__What you are asked to do__
Report how many lines of the records below include the word "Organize". Give nothing but the number.

-------- Supplied material

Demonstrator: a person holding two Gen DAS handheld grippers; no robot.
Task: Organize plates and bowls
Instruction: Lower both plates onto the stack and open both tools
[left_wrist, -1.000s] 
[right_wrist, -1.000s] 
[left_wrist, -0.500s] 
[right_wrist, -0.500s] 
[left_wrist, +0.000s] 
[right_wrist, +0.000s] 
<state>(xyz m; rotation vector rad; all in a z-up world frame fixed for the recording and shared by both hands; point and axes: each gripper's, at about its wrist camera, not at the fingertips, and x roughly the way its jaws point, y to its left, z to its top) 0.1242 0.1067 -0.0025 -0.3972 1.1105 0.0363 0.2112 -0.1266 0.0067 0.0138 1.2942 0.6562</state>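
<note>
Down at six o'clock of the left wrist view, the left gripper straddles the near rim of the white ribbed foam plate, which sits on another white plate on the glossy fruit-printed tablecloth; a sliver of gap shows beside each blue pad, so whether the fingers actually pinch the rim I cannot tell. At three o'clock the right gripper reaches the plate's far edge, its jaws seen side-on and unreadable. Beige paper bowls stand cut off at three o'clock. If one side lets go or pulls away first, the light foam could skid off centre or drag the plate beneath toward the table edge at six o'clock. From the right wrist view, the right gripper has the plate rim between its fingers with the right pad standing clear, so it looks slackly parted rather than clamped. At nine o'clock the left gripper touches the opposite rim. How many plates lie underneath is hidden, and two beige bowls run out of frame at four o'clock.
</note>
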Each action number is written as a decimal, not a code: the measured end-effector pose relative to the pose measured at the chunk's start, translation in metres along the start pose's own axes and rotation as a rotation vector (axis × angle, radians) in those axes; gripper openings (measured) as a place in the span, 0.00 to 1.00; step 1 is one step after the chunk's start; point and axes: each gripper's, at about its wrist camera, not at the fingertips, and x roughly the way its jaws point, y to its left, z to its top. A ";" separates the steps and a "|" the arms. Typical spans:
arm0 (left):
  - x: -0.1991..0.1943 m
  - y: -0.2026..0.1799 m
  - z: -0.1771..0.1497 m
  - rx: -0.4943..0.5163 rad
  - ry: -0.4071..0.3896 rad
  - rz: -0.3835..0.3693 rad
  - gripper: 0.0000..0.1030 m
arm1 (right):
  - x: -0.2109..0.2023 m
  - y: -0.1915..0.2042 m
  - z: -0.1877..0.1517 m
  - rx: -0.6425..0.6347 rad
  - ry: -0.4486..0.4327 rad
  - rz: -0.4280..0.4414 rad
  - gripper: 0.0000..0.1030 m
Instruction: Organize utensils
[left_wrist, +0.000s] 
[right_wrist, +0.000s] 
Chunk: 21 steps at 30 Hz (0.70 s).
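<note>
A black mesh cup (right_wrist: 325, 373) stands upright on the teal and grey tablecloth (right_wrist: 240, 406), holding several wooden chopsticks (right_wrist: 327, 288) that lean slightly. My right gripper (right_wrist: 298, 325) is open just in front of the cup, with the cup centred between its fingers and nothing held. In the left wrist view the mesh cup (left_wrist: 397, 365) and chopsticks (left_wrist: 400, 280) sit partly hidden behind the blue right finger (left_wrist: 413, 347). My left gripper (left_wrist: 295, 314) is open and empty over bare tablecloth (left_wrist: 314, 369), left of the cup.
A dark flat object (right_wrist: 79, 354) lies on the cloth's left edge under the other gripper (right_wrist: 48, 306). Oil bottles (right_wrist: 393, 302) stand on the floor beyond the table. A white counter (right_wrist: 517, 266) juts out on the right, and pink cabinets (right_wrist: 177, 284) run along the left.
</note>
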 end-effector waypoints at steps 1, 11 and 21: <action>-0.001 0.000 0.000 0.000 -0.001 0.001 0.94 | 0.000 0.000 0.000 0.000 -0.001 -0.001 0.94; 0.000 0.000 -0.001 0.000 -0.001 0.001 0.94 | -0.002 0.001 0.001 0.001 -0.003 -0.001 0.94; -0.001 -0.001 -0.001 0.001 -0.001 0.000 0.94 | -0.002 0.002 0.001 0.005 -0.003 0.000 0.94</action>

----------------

__Solution to this problem__
2